Source data
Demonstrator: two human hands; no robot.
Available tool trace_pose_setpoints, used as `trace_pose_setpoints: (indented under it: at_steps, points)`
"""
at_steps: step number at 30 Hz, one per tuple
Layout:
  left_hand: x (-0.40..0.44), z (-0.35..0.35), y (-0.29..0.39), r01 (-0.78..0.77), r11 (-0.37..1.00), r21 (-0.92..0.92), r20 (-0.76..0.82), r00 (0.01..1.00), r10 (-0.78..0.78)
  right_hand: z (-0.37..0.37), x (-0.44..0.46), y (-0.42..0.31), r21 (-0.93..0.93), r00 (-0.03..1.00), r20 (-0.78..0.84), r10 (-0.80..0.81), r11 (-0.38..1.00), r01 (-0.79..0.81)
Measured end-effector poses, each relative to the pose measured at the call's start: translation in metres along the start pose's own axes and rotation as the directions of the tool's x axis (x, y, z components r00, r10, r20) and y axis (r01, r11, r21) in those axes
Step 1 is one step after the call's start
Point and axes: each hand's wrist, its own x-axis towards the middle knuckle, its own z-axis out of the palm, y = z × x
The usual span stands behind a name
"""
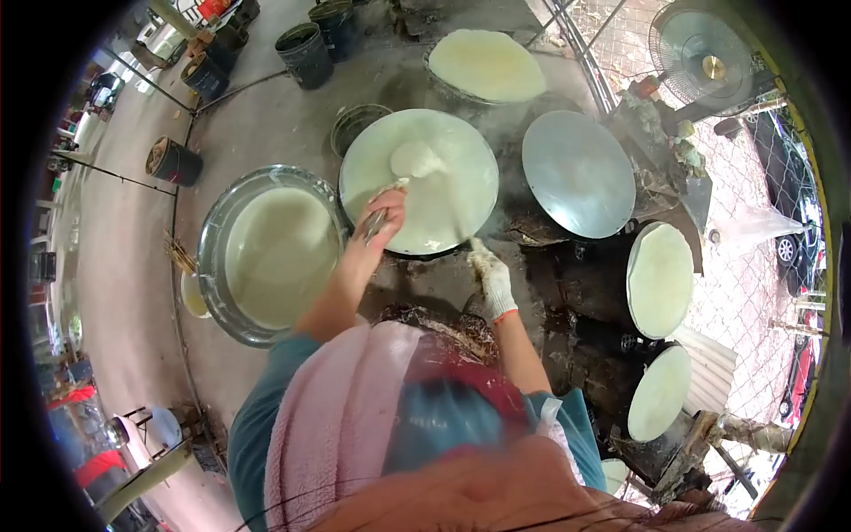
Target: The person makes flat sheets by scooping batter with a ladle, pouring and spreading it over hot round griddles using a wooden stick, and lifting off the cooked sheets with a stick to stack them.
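Observation:
My bare left hand (pixel 384 219) is closed around the handle of a ladle. The ladle's batter-coated bowl (pixel 415 160) is over a round pan (pixel 353 151) spread with pale batter (pixel 425 208). At that pan's near right edge, my right hand (pixel 493 279), in a white work glove, is closed on a thin, blurred tool (pixel 462 222) that reaches across the batter; its exact kind is unclear. Left of the pan stands a wide metal basin (pixel 209 257) with pale liquid batter (pixel 279 257) inside.
A bare metal pan (pixel 578 177) steams to the right. More pale-coated rounds are at the back (pixel 487 66) and right (pixel 660 281). Dark buckets (pixel 304 55) stand at the back left. A fan (pixel 700 62) and a wire fence (pixel 745 257) border the right side.

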Motion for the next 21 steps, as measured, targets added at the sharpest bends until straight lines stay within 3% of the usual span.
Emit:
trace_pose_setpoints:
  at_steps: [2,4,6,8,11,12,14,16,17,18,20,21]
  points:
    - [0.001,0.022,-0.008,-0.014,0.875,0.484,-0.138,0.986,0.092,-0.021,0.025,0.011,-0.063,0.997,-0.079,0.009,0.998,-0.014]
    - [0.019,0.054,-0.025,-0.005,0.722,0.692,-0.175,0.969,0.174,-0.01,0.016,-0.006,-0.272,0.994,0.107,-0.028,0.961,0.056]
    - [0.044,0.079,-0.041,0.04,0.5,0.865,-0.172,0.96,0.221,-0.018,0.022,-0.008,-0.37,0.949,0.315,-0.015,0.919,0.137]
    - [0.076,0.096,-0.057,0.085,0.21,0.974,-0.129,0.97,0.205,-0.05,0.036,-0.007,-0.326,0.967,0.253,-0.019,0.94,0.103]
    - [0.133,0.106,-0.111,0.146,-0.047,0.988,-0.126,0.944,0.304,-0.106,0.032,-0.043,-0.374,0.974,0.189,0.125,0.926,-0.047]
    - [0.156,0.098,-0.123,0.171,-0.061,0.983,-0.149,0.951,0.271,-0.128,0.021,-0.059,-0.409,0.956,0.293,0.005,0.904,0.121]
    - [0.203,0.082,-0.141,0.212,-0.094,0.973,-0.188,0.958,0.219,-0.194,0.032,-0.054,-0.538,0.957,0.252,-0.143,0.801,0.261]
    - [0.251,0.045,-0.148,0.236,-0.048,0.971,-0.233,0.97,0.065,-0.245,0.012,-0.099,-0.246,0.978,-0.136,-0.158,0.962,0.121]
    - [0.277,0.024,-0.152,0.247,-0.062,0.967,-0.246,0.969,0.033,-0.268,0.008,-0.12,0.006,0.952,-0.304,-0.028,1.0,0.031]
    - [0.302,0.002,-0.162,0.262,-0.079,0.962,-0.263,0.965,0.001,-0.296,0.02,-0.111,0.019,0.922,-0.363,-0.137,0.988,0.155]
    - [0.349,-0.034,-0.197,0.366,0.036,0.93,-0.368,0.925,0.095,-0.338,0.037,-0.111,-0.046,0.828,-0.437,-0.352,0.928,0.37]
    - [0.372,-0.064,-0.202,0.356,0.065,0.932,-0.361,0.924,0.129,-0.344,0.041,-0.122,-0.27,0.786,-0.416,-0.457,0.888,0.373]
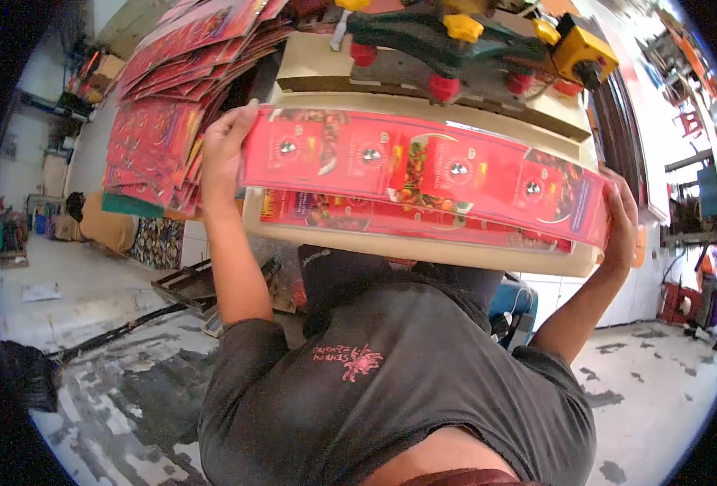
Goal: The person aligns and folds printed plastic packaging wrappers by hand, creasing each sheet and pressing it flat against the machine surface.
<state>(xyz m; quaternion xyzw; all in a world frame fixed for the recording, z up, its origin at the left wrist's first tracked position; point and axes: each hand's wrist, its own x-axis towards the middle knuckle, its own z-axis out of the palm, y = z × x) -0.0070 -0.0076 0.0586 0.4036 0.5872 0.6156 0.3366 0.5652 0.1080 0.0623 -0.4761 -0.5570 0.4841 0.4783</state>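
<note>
A long red printed sheet with food pictures and round logos is stretched between my two hands. My left hand is closed on its left end, thumb at the upper corner. At the opposite end my right hand grips the right edge. Beneath the sheet, partly covered by it, lies another red printed strip on a cream work surface. Just beyond the sheet stands a machine with a dark green arm, yellow knobs and red round parts.
Untidy stacks of red printed sheets rise at my left. A yellow box with a black knob sits at the machine's right. Behind my left arm, a dark metal frame lies on the worn floor. A blue object is beside my right leg.
</note>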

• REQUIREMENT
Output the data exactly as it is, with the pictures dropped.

• ANSWER AREA
Demonstrator: two human hands; no robot.
Available tool trace_pose_setpoints, used as `trace_pose_setpoints: (indented under it: at_steps, points)`
"""
at_steps: step number at 30 Hz, one per tuple
Layout:
  left_hand: x (-0.40..0.44), z (-0.35..0.35), y (-0.29..0.39), r01 (-0.78..0.77), r11 (-0.37..1.00), r21 (-0.92..0.92), r20 (-0.76..0.82), r00 (0.01..1.00), r10 (-0.78..0.78)
  right_hand: z (-0.37..0.37), x (-0.44..0.46), y (-0.42..0.31), r21 (-0.93..0.93), r00 (-0.03..1.00), r20 (-0.78..0.84), r10 (-0.80..0.81), r11 (-0.38..1.00), r01 (-0.79..0.81)
Measured end-effector poses, each relative to the pose measured at the call's start: translation in metres along the start pose's own axes and rotation as the directions of the tool's x axis (x, y, z components r00, r10, r20) and y axis (r01, r11, r21) in those axes
Step 1 is one step after the call's start
Point and axes: each hand's wrist, its own x-axis towards the middle knuckle, its own z-axis out of the palm, y = z × x
The usual span stands behind a name
"""
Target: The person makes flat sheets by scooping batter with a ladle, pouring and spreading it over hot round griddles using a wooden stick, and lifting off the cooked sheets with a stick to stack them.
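Observation:
My bare left hand (pixel 384 219) is closed around the handle of a ladle. The ladle's batter-coated bowl (pixel 415 160) is over a round pan (pixel 353 151) spread with pale batter (pixel 425 208). At that pan's near right edge, my right hand (pixel 493 279), in a white work glove, is closed on a thin, blurred tool (pixel 462 222) that reaches across the batter; its exact kind is unclear. Left of the pan stands a wide metal basin (pixel 209 257) with pale liquid batter (pixel 279 257) inside.
A bare metal pan (pixel 578 177) steams to the right. More pale-coated rounds are at the back (pixel 487 66) and right (pixel 660 281). Dark buckets (pixel 304 55) stand at the back left. A fan (pixel 700 62) and a wire fence (pixel 745 257) border the right side.
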
Motion for the next 21 steps, as measured, targets added at the sharpest bends until straight lines stay within 3% of the usual span.
Emit:
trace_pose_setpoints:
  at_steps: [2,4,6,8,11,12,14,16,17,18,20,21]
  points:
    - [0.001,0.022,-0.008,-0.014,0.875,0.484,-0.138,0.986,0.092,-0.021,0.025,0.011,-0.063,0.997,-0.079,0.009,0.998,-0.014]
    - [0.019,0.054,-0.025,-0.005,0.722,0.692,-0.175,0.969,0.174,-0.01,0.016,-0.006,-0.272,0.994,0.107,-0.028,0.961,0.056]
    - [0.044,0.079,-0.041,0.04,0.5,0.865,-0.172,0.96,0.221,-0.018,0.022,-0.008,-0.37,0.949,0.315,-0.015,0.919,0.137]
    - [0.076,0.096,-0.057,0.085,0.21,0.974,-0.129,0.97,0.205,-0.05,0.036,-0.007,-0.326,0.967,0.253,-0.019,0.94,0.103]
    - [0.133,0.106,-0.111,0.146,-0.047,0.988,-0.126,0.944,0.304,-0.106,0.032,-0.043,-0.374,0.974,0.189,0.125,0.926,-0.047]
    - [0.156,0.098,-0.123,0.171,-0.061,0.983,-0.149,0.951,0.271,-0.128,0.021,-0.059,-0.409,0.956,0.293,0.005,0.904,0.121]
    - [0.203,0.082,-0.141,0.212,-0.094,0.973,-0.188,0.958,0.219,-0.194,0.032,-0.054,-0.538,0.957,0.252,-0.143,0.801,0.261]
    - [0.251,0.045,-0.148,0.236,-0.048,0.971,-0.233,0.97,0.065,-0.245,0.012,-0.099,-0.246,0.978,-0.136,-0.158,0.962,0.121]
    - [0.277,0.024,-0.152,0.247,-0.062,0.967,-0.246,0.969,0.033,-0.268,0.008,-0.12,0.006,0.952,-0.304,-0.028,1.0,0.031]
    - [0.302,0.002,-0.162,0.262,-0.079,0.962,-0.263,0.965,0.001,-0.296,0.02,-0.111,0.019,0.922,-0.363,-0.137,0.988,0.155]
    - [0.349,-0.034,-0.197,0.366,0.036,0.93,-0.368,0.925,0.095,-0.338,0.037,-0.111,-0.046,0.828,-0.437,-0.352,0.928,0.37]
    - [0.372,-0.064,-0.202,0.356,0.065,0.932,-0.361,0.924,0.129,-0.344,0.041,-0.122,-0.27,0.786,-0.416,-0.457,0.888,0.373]
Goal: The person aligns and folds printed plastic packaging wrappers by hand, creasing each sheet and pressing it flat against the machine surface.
<state>(xyz m; quaternion xyzw; all in a world frame fixed for the recording, z up, its origin at the left wrist's first tracked position; point and axes: each hand's wrist, its own x-axis towards the middle knuckle, its own z-axis out of the palm, y = z × x) -0.0070 -0.0076 0.0586 0.4036 0.5872 0.6156 0.3366 0.5652 0.1080 0.0623 -0.4761 -0.5570 0.4841 0.4783</state>
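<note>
A long red printed sheet with food pictures and round logos is stretched between my two hands. My left hand is closed on its left end, thumb at the upper corner. At the opposite end my right hand grips the right edge. Beneath the sheet, partly covered by it, lies another red printed strip on a cream work surface. Just beyond the sheet stands a machine with a dark green arm, yellow knobs and red round parts.
Untidy stacks of red printed sheets rise at my left. A yellow box with a black knob sits at the machine's right. Behind my left arm, a dark metal frame lies on the worn floor. A blue object is beside my right leg.
</note>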

This exercise has now been fully answered.